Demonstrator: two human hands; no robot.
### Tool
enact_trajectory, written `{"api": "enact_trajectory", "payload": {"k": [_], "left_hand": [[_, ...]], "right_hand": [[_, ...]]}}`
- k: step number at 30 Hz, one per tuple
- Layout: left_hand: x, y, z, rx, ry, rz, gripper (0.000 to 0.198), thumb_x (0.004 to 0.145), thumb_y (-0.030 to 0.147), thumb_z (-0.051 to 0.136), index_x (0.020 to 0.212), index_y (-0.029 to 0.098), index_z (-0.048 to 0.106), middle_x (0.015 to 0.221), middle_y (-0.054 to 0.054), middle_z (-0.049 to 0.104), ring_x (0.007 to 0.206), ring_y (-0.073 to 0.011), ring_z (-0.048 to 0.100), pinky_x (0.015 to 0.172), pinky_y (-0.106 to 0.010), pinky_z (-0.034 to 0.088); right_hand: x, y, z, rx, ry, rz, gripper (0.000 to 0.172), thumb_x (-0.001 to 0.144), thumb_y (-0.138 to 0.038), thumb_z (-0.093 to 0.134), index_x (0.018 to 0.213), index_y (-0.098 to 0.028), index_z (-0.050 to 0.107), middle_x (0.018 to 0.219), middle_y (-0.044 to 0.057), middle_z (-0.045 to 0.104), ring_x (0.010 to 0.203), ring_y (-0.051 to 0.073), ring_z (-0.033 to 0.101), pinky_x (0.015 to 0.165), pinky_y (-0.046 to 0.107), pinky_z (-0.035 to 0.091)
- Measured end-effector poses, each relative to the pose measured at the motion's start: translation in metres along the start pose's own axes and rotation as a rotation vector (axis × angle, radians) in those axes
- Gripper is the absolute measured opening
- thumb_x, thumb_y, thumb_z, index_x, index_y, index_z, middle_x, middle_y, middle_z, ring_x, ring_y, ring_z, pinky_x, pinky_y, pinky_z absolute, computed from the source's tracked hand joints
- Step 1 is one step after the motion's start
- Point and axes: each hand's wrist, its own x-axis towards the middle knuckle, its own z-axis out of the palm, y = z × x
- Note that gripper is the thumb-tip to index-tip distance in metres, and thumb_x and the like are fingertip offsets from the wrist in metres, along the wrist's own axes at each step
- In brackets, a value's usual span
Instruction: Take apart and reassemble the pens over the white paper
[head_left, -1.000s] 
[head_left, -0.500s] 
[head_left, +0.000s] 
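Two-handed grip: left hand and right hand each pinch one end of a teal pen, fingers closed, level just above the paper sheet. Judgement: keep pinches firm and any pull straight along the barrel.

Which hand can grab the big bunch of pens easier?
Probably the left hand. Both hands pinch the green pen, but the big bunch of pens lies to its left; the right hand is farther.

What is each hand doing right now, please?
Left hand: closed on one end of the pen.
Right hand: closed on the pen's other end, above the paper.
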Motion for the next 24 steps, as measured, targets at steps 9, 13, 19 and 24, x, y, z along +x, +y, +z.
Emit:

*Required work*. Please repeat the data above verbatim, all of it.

*Output below*.
Demonstrator: two human hands; no robot.
### Tool
enact_trajectory, written `{"api": "enact_trajectory", "payload": {"k": [_], "left_hand": [[_, ...]], "right_hand": [[_, ...]]}}`
- k: step number at 30 Hz, one per tuple
- Layout: left_hand: x, y, z, rx, ry, rz, gripper (0.000 to 0.198), thumb_x (0.004 to 0.145), thumb_y (-0.030 to 0.147), thumb_z (-0.051 to 0.136), index_x (0.020 to 0.212), index_y (-0.029 to 0.098), index_z (-0.048 to 0.106), middle_x (0.015 to 0.221), middle_y (-0.054 to 0.054), middle_z (-0.049 to 0.104), ring_x (0.007 to 0.206), ring_y (-0.073 to 0.011), ring_z (-0.048 to 0.100), pinky_x (0.015 to 0.172), pinky_y (-0.106 to 0.010), pinky_z (-0.034 to 0.088); right_hand: x, y, z, rx, ry, rz, gripper (0.000 to 0.172), thumb_x (-0.001 to 0.144), thumb_y (-0.138 to 0.038), thumb_z (-0.093 to 0.134), index_x (0.018 to 0.213), index_y (-0.098 to 0.028), index_z (-0.050 to 0.107), middle_x (0.018 to 0.219), middle_y (-0.044 to 0.057), middle_z (-0.045 to 0.104), ring_x (0.010 to 0.203), ring_y (-0.051 to 0.073), ring_z (-0.033 to 0.101), pinky_x (0.015 to 0.165), pinky_y (-0.046 to 0.107), pinky_z (-0.035 to 0.091)
- Measured end-effector poses, each relative to the pose measured at the motion's start: translation in metres along the start pose's own axes and rotation as a rotation vector (axis × angle, radians) in those axes
- Gripper is the absolute measured opening
- thumb_x, thumb_y, thumb_z, index_x, index_y, index_z, middle_x, middle_y, middle_z, ring_x, ring_y, ring_z, pinky_x, pinky_y, pinky_z absolute, computed from the source's tracked hand joints
- Step 1 is one step after the motion's start
- Point and axes: each hand's wrist, its own x-axis towards the middle knuckle, its own z-axis out of the palm, y = z × x
- Note that gripper is the thumb-tip to index-tip distance in metres, and thumb_x and the like are fingertip offsets from the wrist in metres, along the wrist's own axes at each step
- In brackets, a value's usual span
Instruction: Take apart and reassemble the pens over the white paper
[head_left, -1.000s] 
[head_left, -0.500s] 
[head_left, +0.000s] 
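Two-handed grip: left hand and right hand each pinch one end of a teal pen, fingers closed, level just above the paper sheet. Judgement: keep pinches firm and any pull straight along the barrel.

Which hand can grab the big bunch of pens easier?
Probably the left hand. Both hands pinch the green pen, but the big bunch of pens lies to its left; the right hand is farther.

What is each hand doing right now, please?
Left hand: closed on one end of the pen.
Right hand: closed on the pen's other end, above the paper.
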Motion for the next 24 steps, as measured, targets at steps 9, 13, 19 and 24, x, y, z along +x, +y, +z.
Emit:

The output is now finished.